◆ **What to produce**
Copy all lines of the listing that include the string "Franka".
......
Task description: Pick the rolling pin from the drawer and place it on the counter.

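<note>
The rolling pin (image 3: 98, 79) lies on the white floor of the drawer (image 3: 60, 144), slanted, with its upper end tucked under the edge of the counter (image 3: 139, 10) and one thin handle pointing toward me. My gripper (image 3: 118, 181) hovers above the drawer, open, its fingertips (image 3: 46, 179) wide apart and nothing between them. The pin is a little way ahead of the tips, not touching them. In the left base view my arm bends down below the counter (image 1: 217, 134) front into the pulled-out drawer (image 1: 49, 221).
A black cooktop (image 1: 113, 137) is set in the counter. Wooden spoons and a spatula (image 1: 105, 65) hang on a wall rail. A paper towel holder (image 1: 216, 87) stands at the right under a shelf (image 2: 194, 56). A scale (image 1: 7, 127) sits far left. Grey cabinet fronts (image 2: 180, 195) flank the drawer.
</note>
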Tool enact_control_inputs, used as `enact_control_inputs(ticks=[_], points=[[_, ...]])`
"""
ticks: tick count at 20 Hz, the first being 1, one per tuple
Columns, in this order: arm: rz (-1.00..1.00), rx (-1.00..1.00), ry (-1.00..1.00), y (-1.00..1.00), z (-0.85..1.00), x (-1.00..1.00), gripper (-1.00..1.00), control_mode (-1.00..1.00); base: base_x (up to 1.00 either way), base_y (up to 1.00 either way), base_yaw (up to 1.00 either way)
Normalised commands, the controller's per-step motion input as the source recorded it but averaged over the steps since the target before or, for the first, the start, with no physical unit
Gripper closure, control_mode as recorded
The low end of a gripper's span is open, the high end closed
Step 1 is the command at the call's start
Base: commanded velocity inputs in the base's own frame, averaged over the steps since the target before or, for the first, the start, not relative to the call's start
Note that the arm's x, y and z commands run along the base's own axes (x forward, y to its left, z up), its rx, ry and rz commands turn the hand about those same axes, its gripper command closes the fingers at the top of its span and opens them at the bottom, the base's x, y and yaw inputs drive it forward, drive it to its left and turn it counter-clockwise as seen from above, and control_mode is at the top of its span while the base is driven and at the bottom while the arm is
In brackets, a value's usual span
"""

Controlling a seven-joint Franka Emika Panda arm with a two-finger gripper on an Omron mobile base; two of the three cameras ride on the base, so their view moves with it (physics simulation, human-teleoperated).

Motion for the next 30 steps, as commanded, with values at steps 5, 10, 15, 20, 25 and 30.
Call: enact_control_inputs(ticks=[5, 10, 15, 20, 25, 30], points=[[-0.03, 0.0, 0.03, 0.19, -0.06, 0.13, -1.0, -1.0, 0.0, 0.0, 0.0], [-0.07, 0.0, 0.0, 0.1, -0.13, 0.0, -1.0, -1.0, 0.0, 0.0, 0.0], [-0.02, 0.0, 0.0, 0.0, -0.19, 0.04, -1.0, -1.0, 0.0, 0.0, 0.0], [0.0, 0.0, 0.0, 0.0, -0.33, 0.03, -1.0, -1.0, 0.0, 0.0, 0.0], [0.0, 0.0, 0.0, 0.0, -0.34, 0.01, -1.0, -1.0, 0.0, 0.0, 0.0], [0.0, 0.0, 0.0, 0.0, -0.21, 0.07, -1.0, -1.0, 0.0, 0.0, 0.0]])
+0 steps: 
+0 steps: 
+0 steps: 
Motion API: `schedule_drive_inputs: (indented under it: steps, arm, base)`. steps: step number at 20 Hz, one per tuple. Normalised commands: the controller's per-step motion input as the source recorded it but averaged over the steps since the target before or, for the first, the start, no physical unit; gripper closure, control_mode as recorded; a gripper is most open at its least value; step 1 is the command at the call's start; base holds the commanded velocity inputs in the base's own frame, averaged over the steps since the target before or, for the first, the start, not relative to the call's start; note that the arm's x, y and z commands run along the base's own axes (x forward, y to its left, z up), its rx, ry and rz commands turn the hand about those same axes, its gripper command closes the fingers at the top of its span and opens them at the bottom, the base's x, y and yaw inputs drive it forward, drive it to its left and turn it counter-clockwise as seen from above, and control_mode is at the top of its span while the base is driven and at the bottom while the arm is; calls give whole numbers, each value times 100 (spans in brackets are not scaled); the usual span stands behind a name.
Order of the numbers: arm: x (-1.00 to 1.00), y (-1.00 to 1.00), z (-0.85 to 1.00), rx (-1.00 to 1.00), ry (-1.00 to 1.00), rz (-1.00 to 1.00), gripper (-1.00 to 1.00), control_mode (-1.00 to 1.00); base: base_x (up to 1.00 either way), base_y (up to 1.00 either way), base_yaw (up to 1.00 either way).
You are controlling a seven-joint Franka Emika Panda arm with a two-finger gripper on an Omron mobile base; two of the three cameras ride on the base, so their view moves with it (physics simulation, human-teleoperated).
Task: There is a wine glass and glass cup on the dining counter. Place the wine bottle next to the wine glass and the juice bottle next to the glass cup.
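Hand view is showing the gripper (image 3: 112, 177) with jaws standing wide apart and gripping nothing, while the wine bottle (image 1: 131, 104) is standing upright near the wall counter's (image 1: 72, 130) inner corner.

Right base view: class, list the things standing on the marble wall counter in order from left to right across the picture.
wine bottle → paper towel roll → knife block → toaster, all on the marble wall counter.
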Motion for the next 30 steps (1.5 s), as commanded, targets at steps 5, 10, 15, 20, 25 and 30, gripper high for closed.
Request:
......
◆ **Task solution**
Controlling a seven-joint Franka Emika Panda arm with a two-finger gripper on an Omron mobile base; two of the three cameras ride on the base, so their view moves with it (physics simulation, human-teleoperated).
You are controlling a seven-joint Franka Emika Panda arm with a two-finger gripper on an Omron mobile base; two of the three cameras ride on the base, so their view moves with it (physics simulation, human-teleoperated).

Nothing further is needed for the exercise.